### WORK REQUIRED:
Give an exact copy of the lines of the records below, starting at the line containing "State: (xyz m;" and running to the end.

### THE DATA:

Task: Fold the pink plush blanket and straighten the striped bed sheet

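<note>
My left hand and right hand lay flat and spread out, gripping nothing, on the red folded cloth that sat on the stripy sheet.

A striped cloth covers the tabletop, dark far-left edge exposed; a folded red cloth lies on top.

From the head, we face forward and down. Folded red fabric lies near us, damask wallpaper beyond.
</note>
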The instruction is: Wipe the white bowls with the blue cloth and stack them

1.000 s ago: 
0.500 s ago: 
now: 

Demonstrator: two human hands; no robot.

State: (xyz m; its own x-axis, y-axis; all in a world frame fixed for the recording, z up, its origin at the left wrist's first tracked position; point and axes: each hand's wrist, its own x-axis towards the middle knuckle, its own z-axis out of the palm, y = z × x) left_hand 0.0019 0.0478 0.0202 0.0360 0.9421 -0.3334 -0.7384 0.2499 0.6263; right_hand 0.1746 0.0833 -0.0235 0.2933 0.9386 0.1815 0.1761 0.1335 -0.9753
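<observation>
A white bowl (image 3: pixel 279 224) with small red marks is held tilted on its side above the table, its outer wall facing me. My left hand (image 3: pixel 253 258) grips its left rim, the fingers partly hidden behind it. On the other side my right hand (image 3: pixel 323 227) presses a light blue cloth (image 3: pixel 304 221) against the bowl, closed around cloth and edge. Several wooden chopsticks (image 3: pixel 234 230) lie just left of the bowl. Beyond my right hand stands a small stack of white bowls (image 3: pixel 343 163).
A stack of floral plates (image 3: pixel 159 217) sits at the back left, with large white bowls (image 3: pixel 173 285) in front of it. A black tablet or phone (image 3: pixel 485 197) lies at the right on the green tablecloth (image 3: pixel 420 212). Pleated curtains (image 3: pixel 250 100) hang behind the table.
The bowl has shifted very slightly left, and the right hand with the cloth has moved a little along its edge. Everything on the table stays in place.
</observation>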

### SOLUTION TO THIS TASK:
State: (xyz m; its own x-axis, y-axis; all in a world frame fixed for the recording, z up, its origin at the left wrist's first tracked position; point and axes: each hand's wrist, its own x-axis towards the middle knuckle, its own z-axis out of the palm, y = z × x) left_hand 0.0019 0.0478 0.0202 0.0360 0.9421 -0.3334 -0.7384 0.2499 0.6263; right_hand 0.1746 0.0833 -0.0235 0.2933 0.9386 0.1815 0.1761 0.1335 -0.9753
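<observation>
A white bowl (image 3: pixel 279 224) with small red marks is held tilted on its side above the table, its outer wall facing me. My left hand (image 3: pixel 253 258) grips its left rim, the fingers partly hidden behind it. On the other side my right hand (image 3: pixel 323 227) presses a light blue cloth (image 3: pixel 304 221) against the bowl, closed around cloth and edge. Several wooden chopsticks (image 3: pixel 234 230) lie just left of the bowl. Beyond my right hand stands a small stack of white bowls (image 3: pixel 343 163).
A stack of floral plates (image 3: pixel 159 217) sits at the back left, with large white bowls (image 3: pixel 173 285) in front of it. A black tablet or phone (image 3: pixel 485 197) lies at the right on the green tablecloth (image 3: pixel 420 212). Pleated curtains (image 3: pixel 250 100) hang behind the table.
The bowl has shifted very slightly left, and the right hand with the cloth has moved a little along its edge. Everything on the table stays in place.
</observation>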

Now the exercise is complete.